She wore her yellow sun-bonnet,
She wore her greenest gown;
She turned to the south wind
And curtsied up and down.
She turned to the sunlight
And shook her yellow head,
And whispered to her neighbour:
“Winter is dead.”
Of all the poems heralding the start of spring, this is my favourite. But it’s not from the quill of a celebrated Romantic wordsmith. This gem, Daffodowndilly, was written by the creator of Winne the Pooh, A.A. Milne.

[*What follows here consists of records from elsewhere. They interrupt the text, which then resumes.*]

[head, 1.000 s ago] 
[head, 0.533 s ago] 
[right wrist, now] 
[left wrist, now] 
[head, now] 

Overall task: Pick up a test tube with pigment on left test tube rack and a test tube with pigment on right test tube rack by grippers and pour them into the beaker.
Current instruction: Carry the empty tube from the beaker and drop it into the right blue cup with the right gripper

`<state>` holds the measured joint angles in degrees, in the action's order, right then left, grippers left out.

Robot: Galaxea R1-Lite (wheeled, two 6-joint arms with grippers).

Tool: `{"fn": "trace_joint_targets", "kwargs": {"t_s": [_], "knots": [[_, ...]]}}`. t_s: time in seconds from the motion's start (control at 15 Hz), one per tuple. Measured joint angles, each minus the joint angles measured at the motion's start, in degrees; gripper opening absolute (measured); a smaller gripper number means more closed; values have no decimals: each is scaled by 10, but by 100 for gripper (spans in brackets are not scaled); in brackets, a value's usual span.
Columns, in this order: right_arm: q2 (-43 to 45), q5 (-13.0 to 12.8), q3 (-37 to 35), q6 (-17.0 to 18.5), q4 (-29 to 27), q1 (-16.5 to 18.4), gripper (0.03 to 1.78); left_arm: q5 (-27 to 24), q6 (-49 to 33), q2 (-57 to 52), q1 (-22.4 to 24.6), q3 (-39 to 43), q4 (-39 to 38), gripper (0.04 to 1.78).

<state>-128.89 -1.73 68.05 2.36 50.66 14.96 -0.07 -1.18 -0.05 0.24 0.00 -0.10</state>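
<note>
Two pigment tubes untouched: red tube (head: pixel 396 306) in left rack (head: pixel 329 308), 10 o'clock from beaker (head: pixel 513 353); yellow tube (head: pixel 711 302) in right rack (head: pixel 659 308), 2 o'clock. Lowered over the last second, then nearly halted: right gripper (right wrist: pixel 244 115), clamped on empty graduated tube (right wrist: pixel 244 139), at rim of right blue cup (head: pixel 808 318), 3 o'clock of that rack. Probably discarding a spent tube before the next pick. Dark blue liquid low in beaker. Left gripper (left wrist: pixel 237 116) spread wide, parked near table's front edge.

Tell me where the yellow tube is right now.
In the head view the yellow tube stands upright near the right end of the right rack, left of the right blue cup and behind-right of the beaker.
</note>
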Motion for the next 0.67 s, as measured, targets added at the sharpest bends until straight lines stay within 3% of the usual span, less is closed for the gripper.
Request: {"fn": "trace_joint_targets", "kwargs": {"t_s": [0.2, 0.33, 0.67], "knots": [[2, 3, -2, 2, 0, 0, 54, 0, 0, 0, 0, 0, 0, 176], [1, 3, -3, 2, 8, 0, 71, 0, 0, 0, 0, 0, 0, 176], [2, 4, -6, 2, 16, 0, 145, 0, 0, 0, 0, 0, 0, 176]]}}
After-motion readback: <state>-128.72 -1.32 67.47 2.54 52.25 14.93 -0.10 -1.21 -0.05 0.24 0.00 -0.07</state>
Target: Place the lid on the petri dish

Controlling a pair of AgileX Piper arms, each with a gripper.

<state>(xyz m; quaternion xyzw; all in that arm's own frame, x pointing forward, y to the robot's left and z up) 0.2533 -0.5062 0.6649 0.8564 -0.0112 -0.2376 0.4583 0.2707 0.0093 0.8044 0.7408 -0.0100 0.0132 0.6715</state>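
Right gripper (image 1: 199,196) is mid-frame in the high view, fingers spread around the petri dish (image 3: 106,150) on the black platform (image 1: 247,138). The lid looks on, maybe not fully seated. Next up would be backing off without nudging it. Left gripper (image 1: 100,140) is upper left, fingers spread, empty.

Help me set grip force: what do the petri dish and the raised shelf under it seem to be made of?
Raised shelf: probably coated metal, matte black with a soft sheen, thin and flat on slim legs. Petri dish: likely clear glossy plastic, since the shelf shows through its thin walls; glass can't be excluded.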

Of course, the most famous daffodil poem is by William Wordsworth who most definitely was a Romantic poet. But if you want to be a pedant about it (and I do), Wordsworth only ‘wandered lonely as a cloud / That floats on high o’er vales and hills’ after reading his sister’s journal. He regularly plundered Dorothy’s diary for inspiration, including an entry from April 15, 1802 where she describes spotting a colony of daffodils reeling, dancing and laughing with the wind blowing upon them from the lake. Plagiarism, anyone?
Still, it’s the poets I look to as spring approaches. Fiction has rarely come close to encapsulating the excitement, delight and hope engendered by new shoots poking through the soil. After a long, hard winter (and, in the case of my Northern garden, a thoroughly wet and grey season), those tips of tender green signal that snowdrops, crocuses and daffodils aren’t far behind.
As both the garden and I shake off our winter coats, it’s time to start planning for the year ahead. Out comes my plant wish list, teeming with old favourites and new discoveries. After spending two years landscaping my new plot and planting trees and shrubs, it’s time to have some fun.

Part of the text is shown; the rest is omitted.